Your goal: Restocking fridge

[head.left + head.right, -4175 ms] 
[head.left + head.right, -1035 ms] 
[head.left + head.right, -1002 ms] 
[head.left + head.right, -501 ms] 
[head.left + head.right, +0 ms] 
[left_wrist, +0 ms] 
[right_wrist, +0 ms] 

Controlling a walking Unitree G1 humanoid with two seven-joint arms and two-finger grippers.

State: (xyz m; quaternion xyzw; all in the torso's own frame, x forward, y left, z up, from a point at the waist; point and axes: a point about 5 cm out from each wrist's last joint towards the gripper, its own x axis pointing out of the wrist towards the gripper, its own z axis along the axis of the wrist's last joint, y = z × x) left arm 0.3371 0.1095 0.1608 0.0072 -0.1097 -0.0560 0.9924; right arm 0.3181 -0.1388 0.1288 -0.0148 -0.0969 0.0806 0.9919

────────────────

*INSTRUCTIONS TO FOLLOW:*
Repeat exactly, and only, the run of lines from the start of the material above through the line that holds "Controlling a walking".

*RESPONSE BOX:*
Your goal: Restocking fridge

[head.left + head.right, -4175 ms] 
[head.left + head.right, -1035 ms] 
[head.left + head.right, -1002 ms] 
[head.left + head.right, -501 ms] 
[head.left + head.right, +0 ms] 
[left_wrist, +0 ms] 
[right_wrist, +0 ms] 

Controlling a walking Unitree G1 humanoid with two seven-joint arms and two-finger grippers.

The answer is complete.